*** Given data ***

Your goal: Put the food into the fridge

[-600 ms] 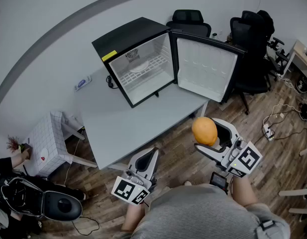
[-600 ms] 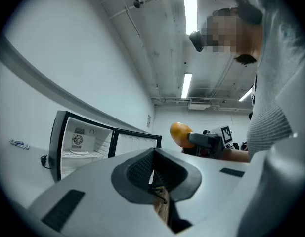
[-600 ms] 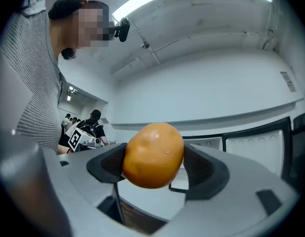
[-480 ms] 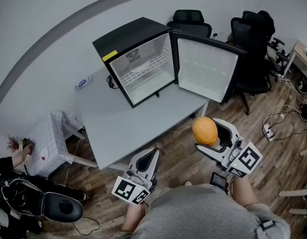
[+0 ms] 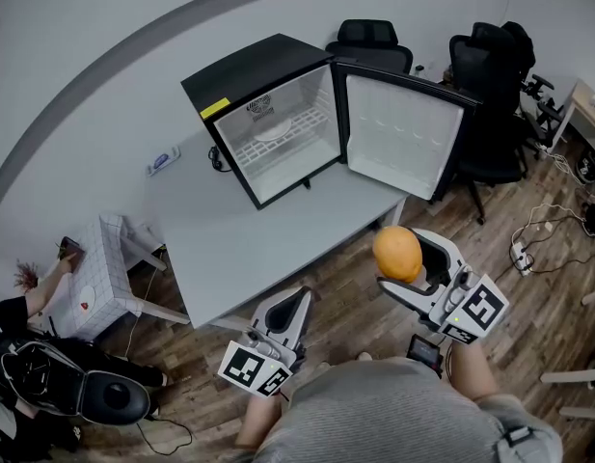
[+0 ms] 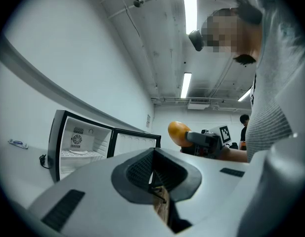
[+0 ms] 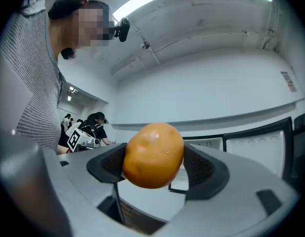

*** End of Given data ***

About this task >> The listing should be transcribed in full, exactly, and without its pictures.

Reply >>
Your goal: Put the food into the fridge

[-600 ms] 
[-600 ms] 
[-600 ms] 
[-480 ms] 
[+0 ms] 
[+0 ms] 
[+0 ms] 

This output contains the full answer.